By revealing how these molecules called broadly neutralizing antibodies develop, the research could inform efforts to make vaccines that elicit similar antibodies that can protect people from becoming infected with HIV. The researchers, led by Barton Haynes of Duke University School of Medicine in Durham, North Carolina, found that broadly neutralizing antibodies developed only after the population of viruses in the patient had diversified something that had been suspected of occurring in patients, but had not actually been observed. The team reports its findings on Nature's website today1.
This is a really beautiful demonstration, says William Schief, a protein engineer specializing in vaccine design at the Scripps Research Institute in La Jolla, California. It poses the question for the vaccine-design field of how much of that viral diversity we need to incorporate into our vaccine regimens to try to elicit broadly neutralizing antibodies.
HIV mutates so frequently that it has been extremely difficult to design vaccines that recognize enough forms of the virus to be effective. For the past decade, HIV-vaccine designers have tried to make progress by studying broadly neutralizing antibodies, hoping to understand what gives these molecules their ability to bind to and recognize many different HIV viruses.
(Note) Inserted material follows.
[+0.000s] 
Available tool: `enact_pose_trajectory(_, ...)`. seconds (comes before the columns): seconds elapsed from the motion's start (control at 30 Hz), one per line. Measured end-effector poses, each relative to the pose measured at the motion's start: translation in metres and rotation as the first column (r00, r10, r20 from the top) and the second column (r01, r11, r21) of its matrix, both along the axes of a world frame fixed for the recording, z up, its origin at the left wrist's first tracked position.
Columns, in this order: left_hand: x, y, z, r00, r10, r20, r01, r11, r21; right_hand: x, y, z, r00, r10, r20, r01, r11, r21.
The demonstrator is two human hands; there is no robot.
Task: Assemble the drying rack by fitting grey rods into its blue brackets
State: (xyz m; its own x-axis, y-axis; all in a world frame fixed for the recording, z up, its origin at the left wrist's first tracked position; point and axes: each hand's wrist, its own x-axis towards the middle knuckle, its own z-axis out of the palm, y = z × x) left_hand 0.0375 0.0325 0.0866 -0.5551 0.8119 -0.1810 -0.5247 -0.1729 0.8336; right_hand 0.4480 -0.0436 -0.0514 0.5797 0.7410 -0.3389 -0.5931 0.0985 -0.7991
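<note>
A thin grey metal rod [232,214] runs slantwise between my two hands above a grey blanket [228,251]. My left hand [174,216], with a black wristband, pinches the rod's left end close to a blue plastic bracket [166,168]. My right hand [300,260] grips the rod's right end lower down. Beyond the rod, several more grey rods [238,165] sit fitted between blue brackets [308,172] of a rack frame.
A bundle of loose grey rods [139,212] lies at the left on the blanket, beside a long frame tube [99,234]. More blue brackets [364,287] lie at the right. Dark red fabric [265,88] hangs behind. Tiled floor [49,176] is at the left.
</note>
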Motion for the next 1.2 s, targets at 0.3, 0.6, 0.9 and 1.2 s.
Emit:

But getting human cells to make broadly neutralizing antibodies has been more difficult than researchers expected, because they are unusually complicated and normally evolve their potency against HIV long after the virus has established its infection in the body.
The antibody that Haynes and his colleagues describe today, dubbed CH103, recognizes fewer HIV viruses than some other broadly neutralizing antibodies, such as those in a class...
(Excerpt) Read more at nature.com ...
FReepmail me if you want on or off my combined microbiology/immunology ping list.
Interesting- this research could pay dividends for a lot of other viral infections. I can see it leading to a flu shot that covers more than one season.
could have saved a lot of money and effort if the homosexuals would have just acting a little more moral and a little less animal...
That research sounds like fun.
Ping (Thanks, neverdem!)
Evolutiion? Piffle!
It’s still just a virus - get back to me when it turns into a monkey
Thanks for the ping! Very interesting research!
Its still just a virus - get back to me when it turns into a monkey
Oh, puh-leeze. The same evolutionary forces that shape the HIV virus shape you, as well. Ever hear of cancer? That's the result of evolutionary forces.
Get back to me when you learn a little more science.
Ah, the eternal holy grail of medical research: a universal vaccine.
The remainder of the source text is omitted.